Please copy the material under this line exactly, keeping every line.
___
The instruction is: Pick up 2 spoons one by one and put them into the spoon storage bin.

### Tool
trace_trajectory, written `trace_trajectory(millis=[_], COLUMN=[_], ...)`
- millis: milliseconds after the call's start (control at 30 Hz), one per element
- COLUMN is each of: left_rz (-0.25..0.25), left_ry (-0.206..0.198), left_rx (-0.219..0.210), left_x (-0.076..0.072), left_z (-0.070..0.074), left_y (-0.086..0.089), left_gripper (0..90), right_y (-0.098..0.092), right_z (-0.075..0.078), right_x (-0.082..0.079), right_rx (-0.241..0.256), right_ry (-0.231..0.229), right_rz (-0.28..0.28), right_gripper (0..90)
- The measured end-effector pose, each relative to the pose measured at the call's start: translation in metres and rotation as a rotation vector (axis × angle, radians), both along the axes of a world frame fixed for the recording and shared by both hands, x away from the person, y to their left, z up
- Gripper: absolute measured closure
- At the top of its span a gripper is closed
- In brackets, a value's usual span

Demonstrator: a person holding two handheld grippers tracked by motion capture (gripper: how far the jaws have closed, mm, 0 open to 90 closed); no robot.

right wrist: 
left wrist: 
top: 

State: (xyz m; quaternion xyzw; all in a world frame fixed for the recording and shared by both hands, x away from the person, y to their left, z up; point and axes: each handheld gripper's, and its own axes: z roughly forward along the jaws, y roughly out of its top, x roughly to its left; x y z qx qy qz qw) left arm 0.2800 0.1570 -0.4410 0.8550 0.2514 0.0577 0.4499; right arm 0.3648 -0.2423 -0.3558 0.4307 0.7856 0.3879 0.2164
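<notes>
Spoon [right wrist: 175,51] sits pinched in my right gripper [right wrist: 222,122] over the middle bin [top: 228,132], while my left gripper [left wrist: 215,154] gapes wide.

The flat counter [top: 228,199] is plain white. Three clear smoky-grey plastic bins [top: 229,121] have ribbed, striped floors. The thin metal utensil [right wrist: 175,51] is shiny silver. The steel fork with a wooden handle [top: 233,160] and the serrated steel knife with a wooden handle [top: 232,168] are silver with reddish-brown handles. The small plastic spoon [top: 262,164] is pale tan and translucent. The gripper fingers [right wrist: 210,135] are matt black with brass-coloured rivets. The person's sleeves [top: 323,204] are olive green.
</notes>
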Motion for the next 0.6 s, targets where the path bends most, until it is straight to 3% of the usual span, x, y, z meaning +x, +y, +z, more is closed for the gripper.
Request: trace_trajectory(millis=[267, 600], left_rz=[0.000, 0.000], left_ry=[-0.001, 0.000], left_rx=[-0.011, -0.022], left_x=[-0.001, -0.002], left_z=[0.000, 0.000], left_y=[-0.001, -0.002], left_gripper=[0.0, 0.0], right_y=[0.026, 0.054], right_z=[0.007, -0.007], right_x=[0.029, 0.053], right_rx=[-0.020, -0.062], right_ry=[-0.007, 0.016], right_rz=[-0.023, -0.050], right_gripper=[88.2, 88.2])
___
- [RESPONSE TO THE EXERCISE]:
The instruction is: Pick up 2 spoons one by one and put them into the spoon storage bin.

### Tool
trace_trajectory, written `trace_trajectory(millis=[_], COLUMN=[_], ...)`
- millis: milliseconds after the call's start (control at 30 Hz), one per element
- COLUMN is each of: left_rz (-0.25..0.25), left_ry (-0.206..0.198), left_rx (-0.219..0.210), left_x (-0.076..0.072), left_z (-0.070..0.074), left_y (-0.086..0.089), left_gripper (0..90), right_y (-0.098..0.092), right_z (-0.075..0.078), right_x (-0.082..0.079), right_rx (-0.241..0.256), right_ry (-0.231..0.229), right_rz (-0.28..0.28), right_gripper (0..90)
- The measured end-effector pose, each relative to the pose measured at the call's start: translation in metres and rotation as a rotation vector (axis × angle, radians), both along the axes of a world frame fixed for the recording and shared by both hands, x away from the person, y to their left, z up
- Gripper: absolute measured closure
- At the top of its span a gripper is closed
- In brackets, a value's usual span

Demonstrator: a person holding two handheld grippers tracked by motion capture (gripper: how far the jaws have closed, mm, 0 open to 90 closed); no robot.

right wrist: 
left wrist: 
top: 

State: (xyz m; quaternion xyzw; all in a world frame fixed for the recording and shared by both hands, x away from the person, y to their left, z up; point and axes: each handheld gripper's, and its own axes: z roughly forward along the jaws, y roughly out of its top, x roughly to its left; x y z qx qy qz qw) left arm 0.2800 0.1570 -0.4410 0.8550 0.2514 0.0577 0.4499; right arm 0.3648 -0.2423 -0.3558 0.4307 0.7856 0.3879 0.2164
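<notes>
Spoon [right wrist: 175,51] sits pinched in my right gripper [right wrist: 222,122] over the middle bin [top: 228,132], while my left gripper [left wrist: 215,154] gapes wide.

The flat counter [top: 228,199] is plain white. Three clear smoky-grey plastic bins [top: 229,121] have ribbed, striped floors. The thin metal utensil [right wrist: 175,51] is shiny silver. The steel fork with a wooden handle [top: 233,160] and the serrated steel knife with a wooden handle [top: 232,168] are silver with reddish-brown handles. The small plastic spoon [top: 262,164] is pale tan and translucent. The gripper fingers [right wrist: 210,135] are matt black with brass-coloured rivets. The person's sleeves [top: 323,204] are olive green.
</notes>
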Motion for the next 0.6 s, targets where the path bends most, until it is straight to 3% of the usual span, x, y, z meaning +x, +y, +z, more is closed for the gripper.
Request: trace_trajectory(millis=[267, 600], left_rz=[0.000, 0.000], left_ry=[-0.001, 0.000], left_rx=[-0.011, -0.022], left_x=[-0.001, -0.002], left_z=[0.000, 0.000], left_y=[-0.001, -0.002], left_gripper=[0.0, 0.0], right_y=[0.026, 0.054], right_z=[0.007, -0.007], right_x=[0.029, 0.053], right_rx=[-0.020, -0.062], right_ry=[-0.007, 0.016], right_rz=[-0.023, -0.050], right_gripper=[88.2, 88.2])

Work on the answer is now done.